▶ Data for processing:
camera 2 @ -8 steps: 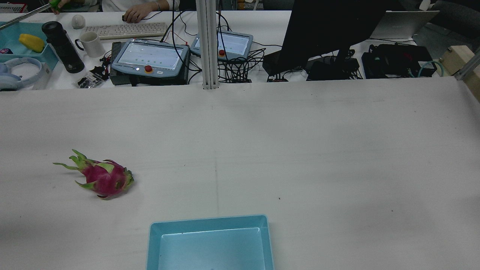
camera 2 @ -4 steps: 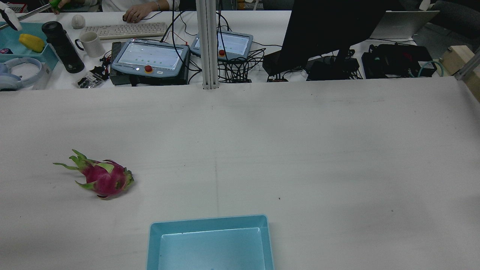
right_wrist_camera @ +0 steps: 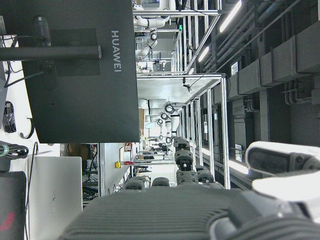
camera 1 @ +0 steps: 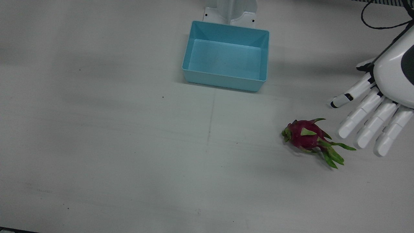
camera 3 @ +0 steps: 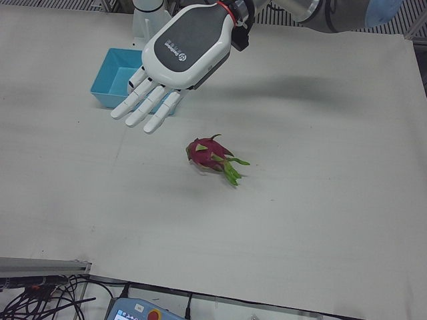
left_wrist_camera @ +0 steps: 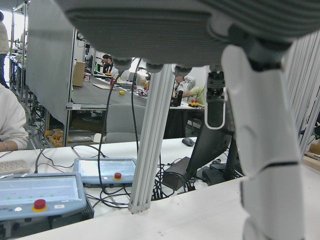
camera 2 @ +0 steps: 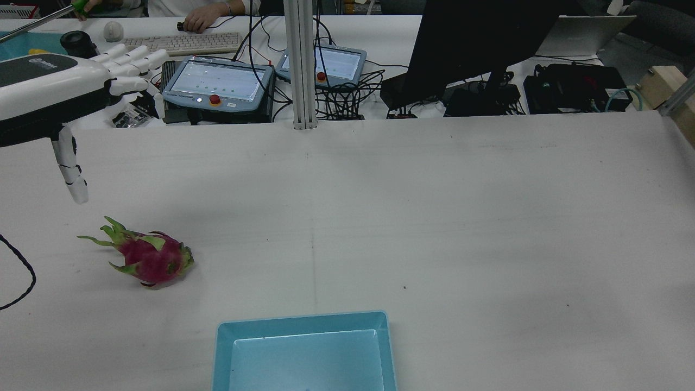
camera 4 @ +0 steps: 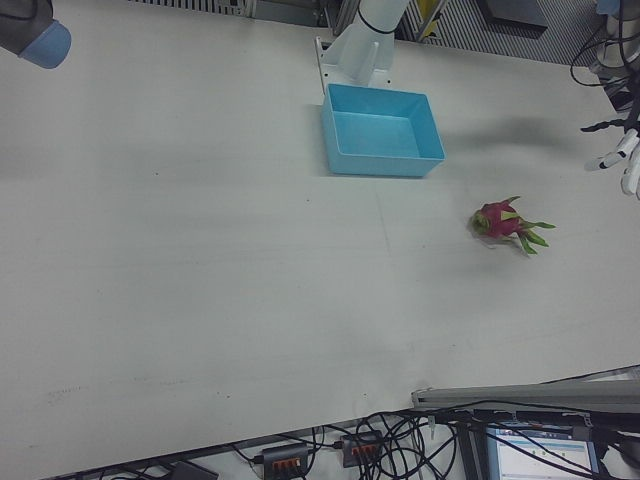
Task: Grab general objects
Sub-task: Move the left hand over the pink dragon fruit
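White table (camera 1: 97,145), dragon fruit (camera 1: 307,136) unobstructed, blue bin (camera 1: 223,81) apart, left robot hand (camera 1: 381,97) splayed (empty)

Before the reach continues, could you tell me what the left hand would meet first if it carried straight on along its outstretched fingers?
Probably nothing soon. The open left hand is raised, fingers aimed towards the operators' side. The dragon fruit lies lower, beside that line; depth is uncertain.

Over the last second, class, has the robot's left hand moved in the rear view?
Yes. The left hand has come in from the left edge, now above the dragon fruit.
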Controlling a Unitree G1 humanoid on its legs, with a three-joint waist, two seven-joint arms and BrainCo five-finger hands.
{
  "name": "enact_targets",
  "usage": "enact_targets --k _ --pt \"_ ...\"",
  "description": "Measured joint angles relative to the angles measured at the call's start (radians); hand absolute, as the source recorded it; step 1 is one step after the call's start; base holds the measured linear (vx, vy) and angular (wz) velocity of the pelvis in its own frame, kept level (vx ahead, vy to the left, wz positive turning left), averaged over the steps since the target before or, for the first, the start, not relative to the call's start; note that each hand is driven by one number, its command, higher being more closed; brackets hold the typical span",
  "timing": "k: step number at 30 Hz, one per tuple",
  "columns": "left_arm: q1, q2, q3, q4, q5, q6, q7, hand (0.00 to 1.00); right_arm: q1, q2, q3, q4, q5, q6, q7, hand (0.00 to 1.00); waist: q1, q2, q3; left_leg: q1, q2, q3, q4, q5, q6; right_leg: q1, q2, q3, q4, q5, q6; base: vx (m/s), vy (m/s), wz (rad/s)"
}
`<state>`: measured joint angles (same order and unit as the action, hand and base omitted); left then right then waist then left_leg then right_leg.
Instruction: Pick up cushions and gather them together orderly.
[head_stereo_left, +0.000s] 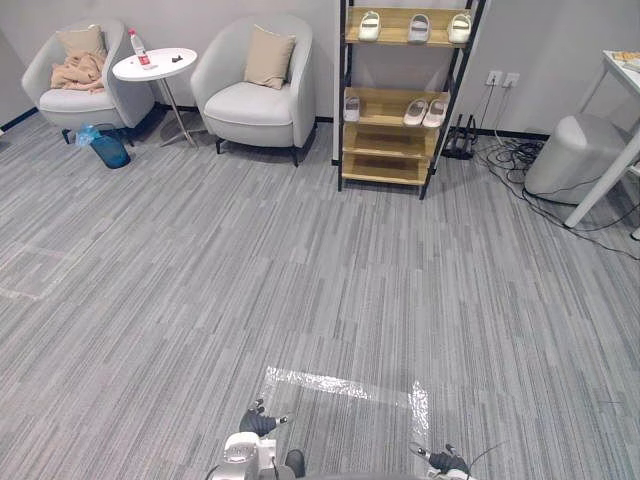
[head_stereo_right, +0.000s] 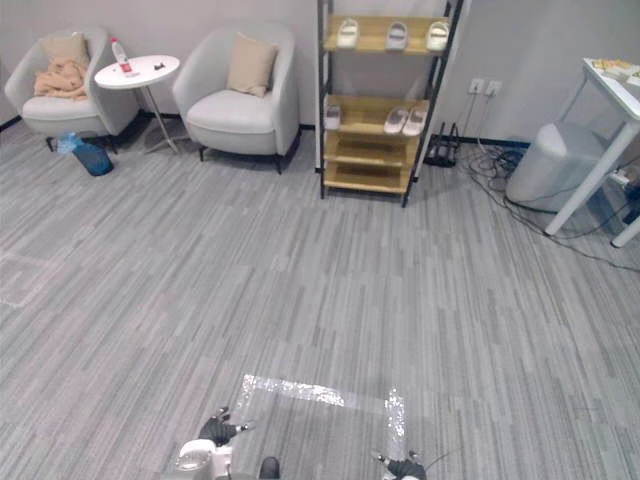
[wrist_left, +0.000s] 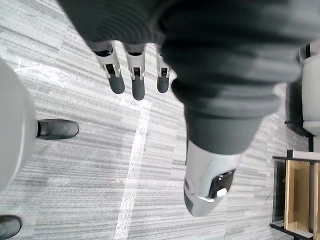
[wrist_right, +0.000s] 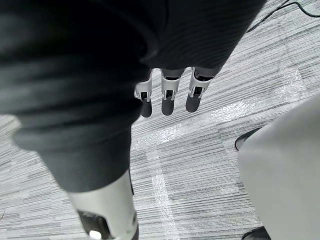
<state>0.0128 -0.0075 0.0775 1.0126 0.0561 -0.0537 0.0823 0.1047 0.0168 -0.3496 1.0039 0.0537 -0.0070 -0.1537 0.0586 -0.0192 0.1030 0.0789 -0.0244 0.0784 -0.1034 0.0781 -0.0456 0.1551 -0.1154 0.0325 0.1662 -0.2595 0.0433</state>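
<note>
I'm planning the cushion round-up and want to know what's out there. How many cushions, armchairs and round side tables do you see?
Cushions: 2
Armchairs: 2
Round side table: 1
Total: 5

An office lounge: grey striped carpet (head_stereo_left: 320, 270), a pale grey upholstered armchair (head_stereo_left: 250, 105) (beige square cushion (head_stereo_left: 270, 57) on it), a round white side table (head_stereo_left: 160, 68), a black-framed wooden shoe shelf (head_stereo_left: 385, 165).
</note>
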Motion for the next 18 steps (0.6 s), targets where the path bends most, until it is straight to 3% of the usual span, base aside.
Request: enact_targets --k 3,6,7,8,11,12,13,18 --pt "0.001 0.002 0.000 -0.004 -0.001 0.000 0.000 0.00 -0.015 -0.015 0.006 0.000 -0.017 0.006 0.004 0.00 0.006 -0.004 0.002 -0.002 -0.009 0.040 0.017 -0.035 0.005 -0.043 -0.012 0.037 0.074 -0.023 0.039 -0.04 -0.002 -0.36" --pt "0.001 0.003 -0.003 -0.008 -0.001 0.001 0.000 0.00 -0.024 -0.020 0.007 -0.009 -0.015 0.005 0.008 0.00 0.000 0.004 0.018 -0.005 0.002 0.044 0.081 -0.078 0.021 -0.143 -0.008 0.044 0.330 -0.018 0.097 -0.04 -0.008 -0.09" --pt "0.000 0.002 -0.010 -0.014 -0.001 0.001 0.000 0.00 -0.024 -0.022 0.007 -0.009 -0.015 0.005 0.008 0.00 -0.001 0.020 0.027 0.003 0.014 0.038 0.102 -0.093 0.022 -0.176 -0.009 0.045 0.408 -0.011 0.102 -0.03 0.013 0.19" --pt "0.003 0.003 -0.019 -0.021 -0.001 0.001 0.001 0.00 -0.021 -0.022 0.009 -0.010 -0.017 0.005 0.009 0.00 -0.001 0.019 0.027 -0.007 0.021 0.028 0.126 -0.108 0.021 -0.191 -0.011 0.030 0.433 -0.022 0.063 -0.06 0.018 0.28" --pt "0.003 0.013 -0.018 -0.024 -0.001 0.001 0.003 0.00 -0.019 -0.019 0.012 -0.010 -0.016 0.004 0.009 0.00 0.001 0.008 0.028 -0.011 0.042 -0.009 0.141 -0.116 0.015 -0.214 -0.017 0.033 0.335 -0.038 0.052 -0.02 -0.040 0.41" --pt "0.010 0.021 -0.018 -0.032 -0.001 -0.002 0.003 0.00 -0.013 -0.013 0.012 -0.006 -0.016 0.005 0.007 0.00 0.004 -0.020 0.013 -0.025 0.023 -0.012 0.143 -0.116 0.008 -0.212 -0.046 0.031 0.218 -0.002 0.051 0.05 -0.110 0.33" --pt "0.007 0.026 -0.013 -0.032 -0.001 -0.006 0.005 0.00 -0.010 -0.006 0.006 -0.004 -0.011 0.008 0.011 0.00 0.005 -0.047 0.009 -0.023 0.004 -0.018 0.146 -0.114 -0.004 -0.228 -0.074 0.025 0.199 0.029 0.077 0.11 -0.165 0.27" --pt "0.021 -0.015 0.015 -0.013 -0.004 -0.006 0.007 0.00 -0.006 -0.038 -0.001 -0.004 -0.015 0.007 0.012 0.00 0.000 0.033 -0.018 -0.023 0.067 -0.037 0.126 -0.111 -0.042 -0.192 -0.002 -0.005 0.100 0.059 0.051 0.15 -0.128 0.01"
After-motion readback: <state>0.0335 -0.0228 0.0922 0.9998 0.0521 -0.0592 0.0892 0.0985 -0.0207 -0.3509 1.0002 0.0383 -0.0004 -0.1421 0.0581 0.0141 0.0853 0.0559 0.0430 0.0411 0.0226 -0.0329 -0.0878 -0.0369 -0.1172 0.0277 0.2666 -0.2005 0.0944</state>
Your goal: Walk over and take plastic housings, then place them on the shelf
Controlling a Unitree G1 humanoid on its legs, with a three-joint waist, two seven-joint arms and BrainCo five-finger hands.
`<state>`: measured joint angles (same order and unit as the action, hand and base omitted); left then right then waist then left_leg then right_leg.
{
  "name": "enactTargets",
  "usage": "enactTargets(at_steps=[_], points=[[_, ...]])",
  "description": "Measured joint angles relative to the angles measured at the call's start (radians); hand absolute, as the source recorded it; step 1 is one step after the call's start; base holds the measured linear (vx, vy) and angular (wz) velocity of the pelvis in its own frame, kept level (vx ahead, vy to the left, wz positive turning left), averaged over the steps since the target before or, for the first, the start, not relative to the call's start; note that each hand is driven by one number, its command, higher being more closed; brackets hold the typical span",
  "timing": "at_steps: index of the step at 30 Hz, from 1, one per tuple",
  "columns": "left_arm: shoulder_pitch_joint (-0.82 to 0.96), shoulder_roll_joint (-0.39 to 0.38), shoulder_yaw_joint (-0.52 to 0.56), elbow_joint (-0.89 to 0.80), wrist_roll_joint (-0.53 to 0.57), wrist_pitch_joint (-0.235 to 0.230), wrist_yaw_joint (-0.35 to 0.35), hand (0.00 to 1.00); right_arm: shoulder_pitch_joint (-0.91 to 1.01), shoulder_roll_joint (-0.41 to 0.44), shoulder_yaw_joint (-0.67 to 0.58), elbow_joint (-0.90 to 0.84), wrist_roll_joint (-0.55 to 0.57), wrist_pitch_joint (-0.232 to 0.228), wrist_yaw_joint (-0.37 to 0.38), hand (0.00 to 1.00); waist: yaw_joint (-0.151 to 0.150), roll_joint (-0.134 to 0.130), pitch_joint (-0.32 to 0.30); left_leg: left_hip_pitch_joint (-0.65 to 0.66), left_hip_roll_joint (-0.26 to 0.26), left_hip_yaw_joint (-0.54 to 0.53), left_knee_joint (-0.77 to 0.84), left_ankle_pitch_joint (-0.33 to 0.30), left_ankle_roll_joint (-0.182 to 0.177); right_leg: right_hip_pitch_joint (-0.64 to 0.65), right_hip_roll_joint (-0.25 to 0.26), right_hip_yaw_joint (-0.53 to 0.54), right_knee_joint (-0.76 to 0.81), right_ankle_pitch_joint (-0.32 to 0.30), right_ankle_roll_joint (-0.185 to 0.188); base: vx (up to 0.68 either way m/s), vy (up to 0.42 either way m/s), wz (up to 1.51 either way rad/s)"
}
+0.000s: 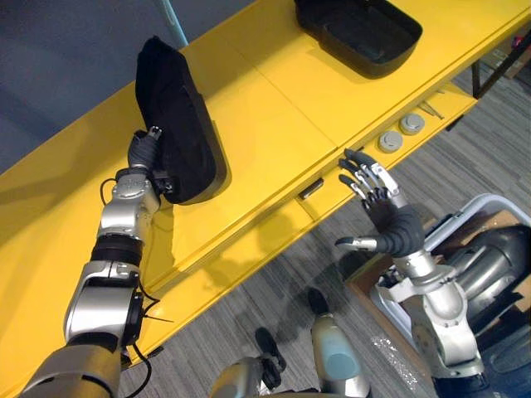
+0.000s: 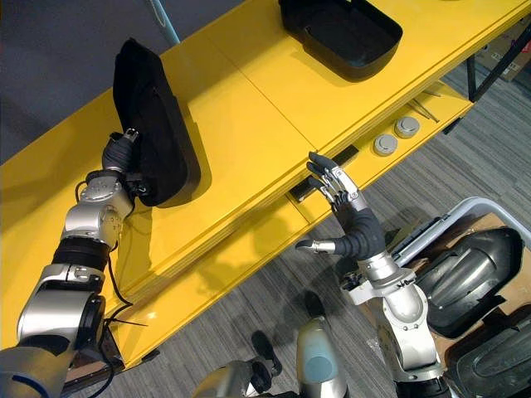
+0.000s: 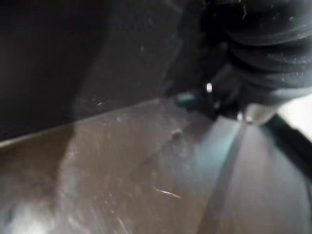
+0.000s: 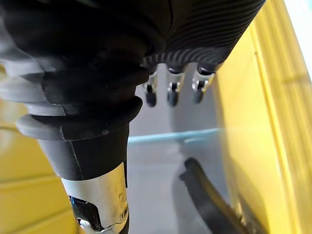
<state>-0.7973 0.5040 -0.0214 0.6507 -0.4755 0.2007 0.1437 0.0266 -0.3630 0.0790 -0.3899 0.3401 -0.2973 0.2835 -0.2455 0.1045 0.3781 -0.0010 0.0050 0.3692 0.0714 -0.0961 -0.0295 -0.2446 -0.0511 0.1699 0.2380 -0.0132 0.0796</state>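
A black plastic housing (image 1: pixel 178 116) stands tilted on its edge at the left of the yellow shelf (image 1: pixel 274 108). My left hand (image 1: pixel 145 149) is against its near rim, fingers hidden behind it. In the left wrist view the housing's dark wall (image 3: pixel 73 63) sits very close beside the hand's ribbed cover (image 3: pixel 268 48). A second black housing (image 1: pixel 361 33) lies hollow side up at the shelf's far right. My right hand (image 2: pixel 353 224) hangs open in front of the shelf's edge, fingers (image 4: pixel 170 90) straight, holding nothing.
Two round grey discs (image 1: pixel 391 141) lie on the lower yellow ledge right of centre. A white bin (image 2: pixel 489 207) at the lower right holds dark housings (image 2: pixel 473 274). Grey carpet lies in front of the shelf.
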Motion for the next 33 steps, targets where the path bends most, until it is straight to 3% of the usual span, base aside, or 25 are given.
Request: enactTargets(at_steps=[3,9,15,21,24,27,31,33], points=[[0.012,0.0,-0.006,-0.01,-0.026,0.021,0.004,0.0,0.002,0.0,0.022,0.0,0.0,0.0,-0.003,0.0,0.003,0.0,0.0,0.0,0.002,-0.001,0.007,-0.002,0.0,-0.002,0.0,-0.003,0.012,-0.011,-0.007,0.0,0.0,0.0],[0.012,0.004,-0.022,-0.011,-0.036,0.018,0.002,0.0,0.023,-0.007,0.021,0.001,0.0,0.0,-0.025,0.0,0.007,0.0,0.0,0.0,0.006,-0.001,0.009,-0.002,0.0,0.0,0.0,-0.008,0.013,-0.012,-0.007,0.0,-0.009,0.01],[0.053,0.046,-0.045,-0.042,-0.026,0.025,-0.051,0.0,0.063,-0.006,0.016,0.018,0.0,-0.003,-0.025,0.0,0.008,0.009,-0.007,0.019,0.014,-0.026,0.009,-0.001,0.001,0.046,-0.001,-0.035,-0.024,-0.007,-0.003,0.02,-0.006,0.08],[0.083,0.082,-0.045,-0.109,0.012,0.018,-0.072,0.0,0.092,0.021,0.016,0.073,0.009,-0.008,-0.064,0.0,0.039,0.029,-0.06,0.035,0.025,-0.074,-0.006,0.0,0.0,0.113,-0.002,-0.09,-0.097,0.003,-0.006,0.05,-0.008,0.24],[0.095,0.085,-0.037,-0.295,-0.005,0.017,-0.124,0.0,0.089,0.03,0.024,0.116,0.008,-0.008,-0.077,0.0,0.06,0.038,-0.117,0.057,0.025,-0.108,-0.027,0.001,0.0,0.154,-0.003,-0.135,-0.119,0.013,-0.008,0.11,0.008,0.29],[0.128,0.084,-0.038,-0.438,-0.039,-0.01,-0.155,0.0,0.072,0.038,0.042,0.128,0.007,-0.007,-0.136,0.0,0.071,0.039,-0.166,0.09,0.023,-0.121,-0.037,0.001,-0.001,0.211,-0.007,-0.157,-0.159,0.013,-0.008,0.08,0.013,0.19],[0.195,0.076,-0.026,-0.571,-0.077,-0.028,-0.159,0.0,0.058,0.062,0.041,0.163,-0.001,0.004,-0.202,0.0,0.076,0.042,-0.213,0.106,0.02,-0.167,-0.044,0.001,-0.001,0.263,-0.013,-0.2,-0.203,0.018,-0.005,0.02,-0.001,0.26],[0.248,0.069,0.012,-0.658,-0.137,-0.039,-0.161,0.0,0.05,0.072,0.041,0.198,-0.012,0.023,-0.232,0.0,0.097,0.041,-0.235,0.105,0.021,-0.168,-0.046,0.003,-0.003,0.28,-0.011,-0.205,-0.24,0.036,-0.007,-0.02,-0.014,0.07]])
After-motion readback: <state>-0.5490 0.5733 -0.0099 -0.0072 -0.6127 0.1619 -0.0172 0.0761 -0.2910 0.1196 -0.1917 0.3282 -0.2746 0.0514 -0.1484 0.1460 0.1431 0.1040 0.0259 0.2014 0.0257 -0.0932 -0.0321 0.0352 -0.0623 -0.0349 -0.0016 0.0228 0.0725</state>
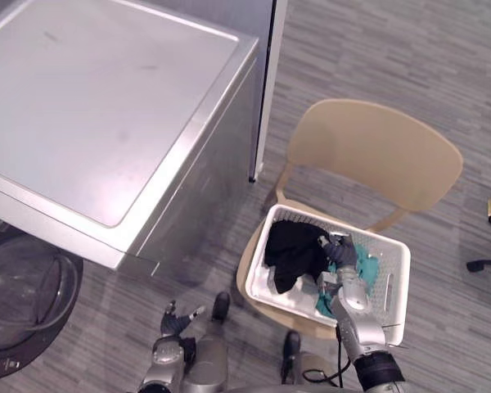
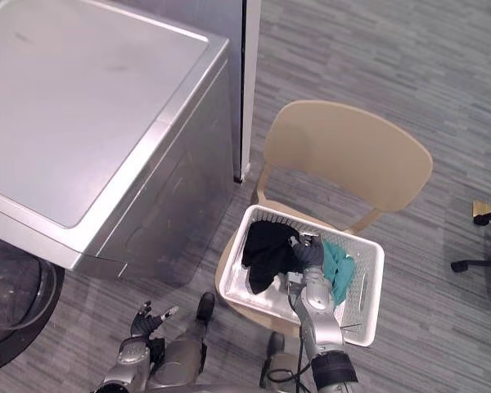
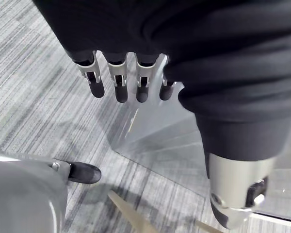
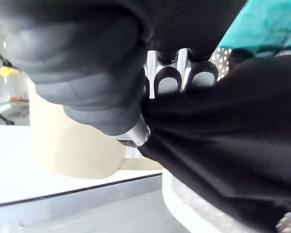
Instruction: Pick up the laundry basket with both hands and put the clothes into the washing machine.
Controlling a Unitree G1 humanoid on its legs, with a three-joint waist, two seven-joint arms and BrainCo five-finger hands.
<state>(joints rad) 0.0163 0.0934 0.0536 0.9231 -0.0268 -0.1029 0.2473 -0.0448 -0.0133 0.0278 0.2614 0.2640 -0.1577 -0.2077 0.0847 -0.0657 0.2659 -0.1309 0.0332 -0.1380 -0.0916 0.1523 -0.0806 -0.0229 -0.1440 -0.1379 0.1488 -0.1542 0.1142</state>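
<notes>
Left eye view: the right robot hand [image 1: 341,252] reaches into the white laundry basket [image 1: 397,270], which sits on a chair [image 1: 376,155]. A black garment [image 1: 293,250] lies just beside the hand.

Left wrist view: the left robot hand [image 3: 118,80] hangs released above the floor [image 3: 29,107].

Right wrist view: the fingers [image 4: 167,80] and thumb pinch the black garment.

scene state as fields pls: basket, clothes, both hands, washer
basket: white laundry basket on the seat of the beige chair, not lifted
clothes: black garment and teal garment, both in the basket
right hand: inside the basket, fingers curled on the black garment
left hand: low, away from the basket, fingers relaxed, holding nothing
washer: washing machine to the chair's left; round door appears swung open
</notes>
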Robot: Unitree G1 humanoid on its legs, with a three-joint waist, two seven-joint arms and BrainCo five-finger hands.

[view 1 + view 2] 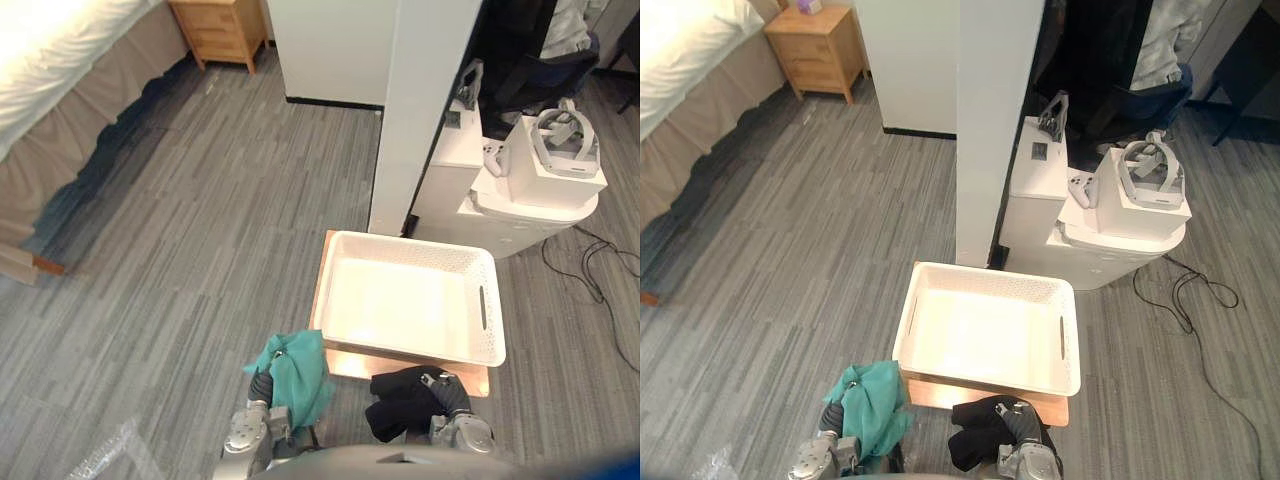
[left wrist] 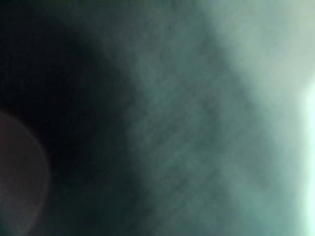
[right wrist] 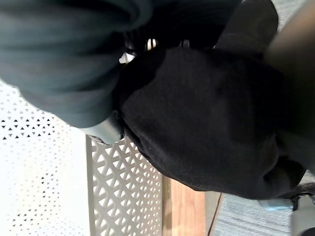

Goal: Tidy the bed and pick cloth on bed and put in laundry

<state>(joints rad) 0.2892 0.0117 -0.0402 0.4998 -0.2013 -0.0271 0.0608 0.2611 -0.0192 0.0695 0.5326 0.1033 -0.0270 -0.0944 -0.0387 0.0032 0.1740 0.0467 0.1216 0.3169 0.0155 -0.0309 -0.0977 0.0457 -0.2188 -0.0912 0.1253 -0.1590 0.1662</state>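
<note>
Cloth in teal is draped over the left hand, just beside the near left corner of the white basket; whether that hand is clenched cannot be told. A black cloth is grasped in the curled right hand at the near edge of the wooden board under the basket. The bed is seen well apart, at far left.

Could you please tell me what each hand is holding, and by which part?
The right hand grips the black cloth by a bunched fold. The teal cloth drapes over the left hand; that hold is hidden.
</note>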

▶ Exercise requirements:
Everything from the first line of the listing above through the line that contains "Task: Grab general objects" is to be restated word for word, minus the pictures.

▶ Result of the task:
camera 2 @ -8 steps: 
camera 2 @ -4 steps: 
right_wrist_camera @ +0 steps: 
camera 1 @ +0 steps: 
camera 3 @ +0 steps: 
left_wrist_camera @ +0 steps: 
camera 2 @ +0 steps: 
camera 4 @ +0 steps: 
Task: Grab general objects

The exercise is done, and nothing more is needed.